[Assignment] Report every line of the data that includes "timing".

Segment Start: Dataset records

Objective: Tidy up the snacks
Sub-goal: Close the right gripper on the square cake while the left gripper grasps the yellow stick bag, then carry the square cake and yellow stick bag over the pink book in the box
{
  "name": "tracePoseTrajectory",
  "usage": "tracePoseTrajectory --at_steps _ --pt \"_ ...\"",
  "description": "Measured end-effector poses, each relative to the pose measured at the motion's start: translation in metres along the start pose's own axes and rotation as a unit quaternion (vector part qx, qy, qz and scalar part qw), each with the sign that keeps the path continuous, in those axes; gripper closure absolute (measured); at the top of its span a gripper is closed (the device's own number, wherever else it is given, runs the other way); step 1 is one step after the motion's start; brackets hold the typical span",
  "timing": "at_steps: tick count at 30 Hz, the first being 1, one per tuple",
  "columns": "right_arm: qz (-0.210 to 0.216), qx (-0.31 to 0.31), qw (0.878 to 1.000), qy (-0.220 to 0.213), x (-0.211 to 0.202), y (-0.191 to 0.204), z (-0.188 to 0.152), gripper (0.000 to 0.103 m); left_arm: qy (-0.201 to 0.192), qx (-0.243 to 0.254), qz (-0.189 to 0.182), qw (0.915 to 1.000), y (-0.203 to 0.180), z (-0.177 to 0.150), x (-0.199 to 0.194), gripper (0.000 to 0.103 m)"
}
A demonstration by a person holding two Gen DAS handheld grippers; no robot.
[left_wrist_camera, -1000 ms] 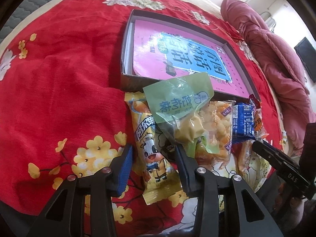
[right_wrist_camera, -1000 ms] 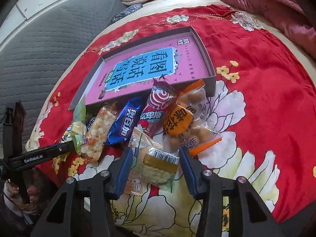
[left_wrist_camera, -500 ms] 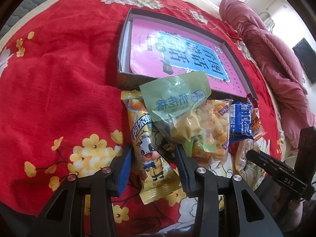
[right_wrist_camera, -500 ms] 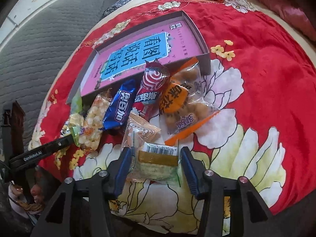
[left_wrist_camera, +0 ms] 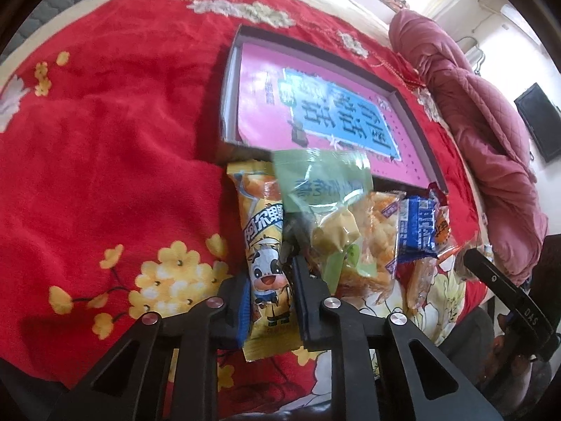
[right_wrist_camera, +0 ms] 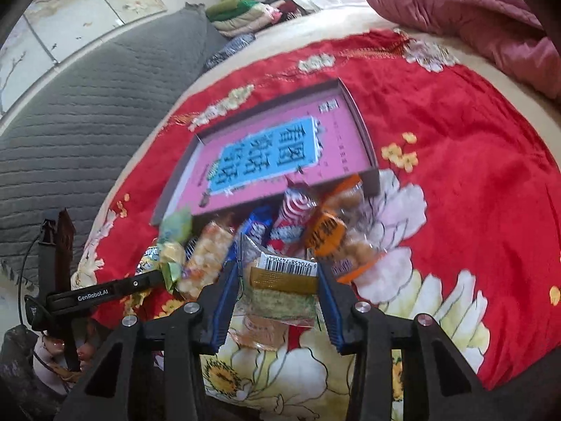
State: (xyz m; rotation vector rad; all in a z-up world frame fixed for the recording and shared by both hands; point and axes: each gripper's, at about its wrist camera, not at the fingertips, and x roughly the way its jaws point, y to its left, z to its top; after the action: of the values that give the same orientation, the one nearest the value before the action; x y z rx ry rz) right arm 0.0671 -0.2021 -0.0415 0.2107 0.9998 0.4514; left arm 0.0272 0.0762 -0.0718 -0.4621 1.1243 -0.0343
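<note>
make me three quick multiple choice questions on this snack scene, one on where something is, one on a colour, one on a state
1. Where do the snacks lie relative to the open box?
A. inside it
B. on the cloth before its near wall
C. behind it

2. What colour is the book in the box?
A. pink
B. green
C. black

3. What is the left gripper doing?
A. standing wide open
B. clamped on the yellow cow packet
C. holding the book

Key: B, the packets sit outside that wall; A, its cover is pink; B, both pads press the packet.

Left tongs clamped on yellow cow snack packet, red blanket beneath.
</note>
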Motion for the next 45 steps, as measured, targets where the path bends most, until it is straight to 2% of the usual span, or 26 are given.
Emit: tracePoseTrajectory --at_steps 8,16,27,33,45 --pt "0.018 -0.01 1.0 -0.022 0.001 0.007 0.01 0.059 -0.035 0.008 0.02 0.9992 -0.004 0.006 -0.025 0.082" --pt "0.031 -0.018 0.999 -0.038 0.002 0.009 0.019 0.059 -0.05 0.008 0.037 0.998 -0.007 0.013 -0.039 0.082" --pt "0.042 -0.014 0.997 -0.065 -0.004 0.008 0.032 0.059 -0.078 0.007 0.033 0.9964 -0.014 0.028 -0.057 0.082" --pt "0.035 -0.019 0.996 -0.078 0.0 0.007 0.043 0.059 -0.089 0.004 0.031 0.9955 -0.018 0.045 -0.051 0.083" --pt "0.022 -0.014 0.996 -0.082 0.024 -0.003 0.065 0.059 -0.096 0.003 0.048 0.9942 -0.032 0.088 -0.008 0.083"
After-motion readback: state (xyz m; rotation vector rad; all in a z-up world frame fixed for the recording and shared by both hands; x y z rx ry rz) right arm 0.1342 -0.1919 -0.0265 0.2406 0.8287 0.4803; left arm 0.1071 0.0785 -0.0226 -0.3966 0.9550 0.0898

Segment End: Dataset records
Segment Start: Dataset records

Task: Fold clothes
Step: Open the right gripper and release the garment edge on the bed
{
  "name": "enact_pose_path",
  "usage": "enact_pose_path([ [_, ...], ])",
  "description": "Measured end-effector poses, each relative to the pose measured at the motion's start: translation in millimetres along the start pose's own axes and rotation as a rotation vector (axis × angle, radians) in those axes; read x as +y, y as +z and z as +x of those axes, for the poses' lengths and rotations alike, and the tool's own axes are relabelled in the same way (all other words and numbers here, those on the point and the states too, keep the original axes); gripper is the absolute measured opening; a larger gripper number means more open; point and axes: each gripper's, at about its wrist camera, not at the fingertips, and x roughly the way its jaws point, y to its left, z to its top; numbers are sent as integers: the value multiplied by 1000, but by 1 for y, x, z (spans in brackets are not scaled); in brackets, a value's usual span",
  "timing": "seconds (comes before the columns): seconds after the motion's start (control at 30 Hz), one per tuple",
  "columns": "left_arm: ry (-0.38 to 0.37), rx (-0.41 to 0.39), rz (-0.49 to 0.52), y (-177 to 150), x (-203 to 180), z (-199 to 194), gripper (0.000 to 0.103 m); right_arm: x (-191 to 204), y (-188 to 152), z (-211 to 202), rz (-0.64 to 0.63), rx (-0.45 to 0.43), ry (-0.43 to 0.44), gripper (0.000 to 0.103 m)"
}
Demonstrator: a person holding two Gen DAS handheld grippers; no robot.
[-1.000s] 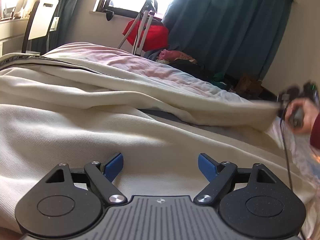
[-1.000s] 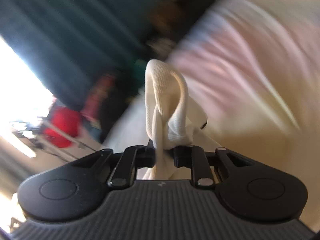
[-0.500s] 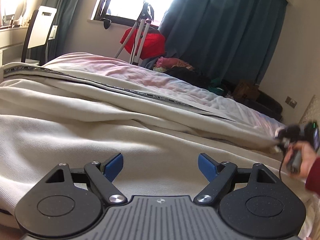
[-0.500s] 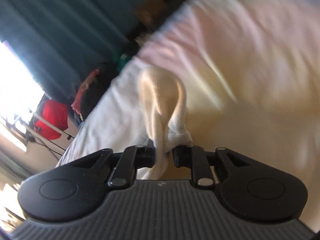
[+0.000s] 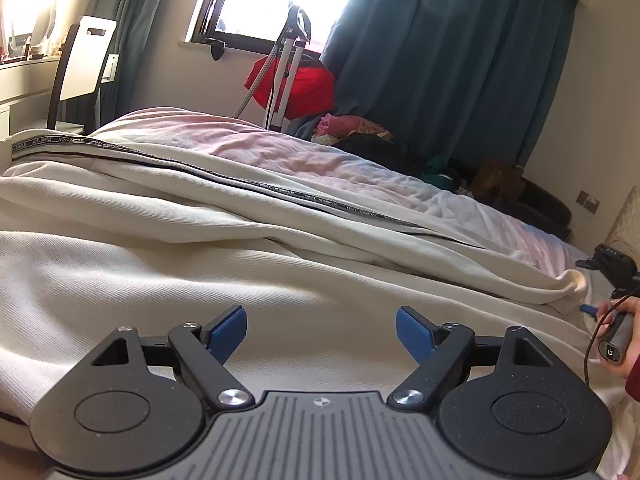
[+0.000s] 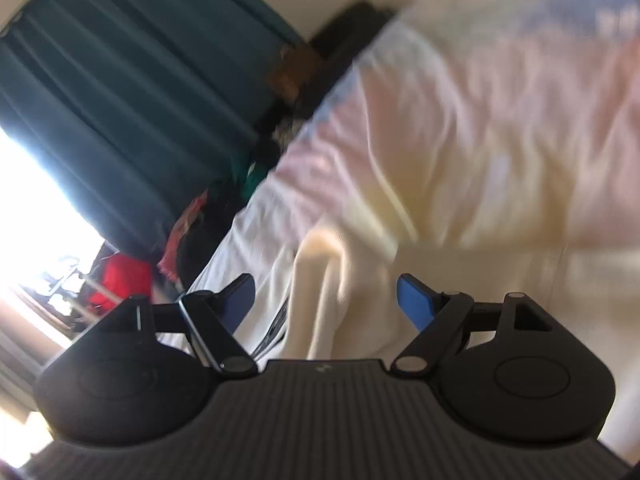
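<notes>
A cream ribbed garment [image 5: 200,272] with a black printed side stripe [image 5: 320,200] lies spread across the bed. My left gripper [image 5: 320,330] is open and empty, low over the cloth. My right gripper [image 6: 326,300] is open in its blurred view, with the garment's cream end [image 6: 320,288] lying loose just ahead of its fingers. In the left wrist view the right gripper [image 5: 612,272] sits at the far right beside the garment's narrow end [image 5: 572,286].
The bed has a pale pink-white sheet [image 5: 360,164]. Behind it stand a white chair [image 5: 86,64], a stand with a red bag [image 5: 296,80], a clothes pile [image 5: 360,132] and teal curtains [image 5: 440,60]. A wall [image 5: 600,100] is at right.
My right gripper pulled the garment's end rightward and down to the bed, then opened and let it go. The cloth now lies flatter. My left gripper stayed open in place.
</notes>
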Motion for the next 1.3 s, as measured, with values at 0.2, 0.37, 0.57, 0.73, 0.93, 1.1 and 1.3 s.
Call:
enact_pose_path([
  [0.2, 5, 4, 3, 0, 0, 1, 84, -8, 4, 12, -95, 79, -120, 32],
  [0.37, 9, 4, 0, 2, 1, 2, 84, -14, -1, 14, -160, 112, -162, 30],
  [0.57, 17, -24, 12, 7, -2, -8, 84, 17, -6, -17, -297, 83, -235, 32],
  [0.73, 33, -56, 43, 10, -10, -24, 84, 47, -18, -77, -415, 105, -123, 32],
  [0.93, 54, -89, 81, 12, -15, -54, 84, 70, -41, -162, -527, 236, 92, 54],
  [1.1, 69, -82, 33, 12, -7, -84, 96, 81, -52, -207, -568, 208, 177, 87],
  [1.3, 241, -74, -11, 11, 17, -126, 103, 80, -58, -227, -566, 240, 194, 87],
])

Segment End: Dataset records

[Task output]
  "timing": "at_steps: tick count at 30 Hz, the first being 1, one per tuple",
  "timing": "seconds (comes before the columns): seconds after the motion's start (control at 30 Hz), one per tuple",

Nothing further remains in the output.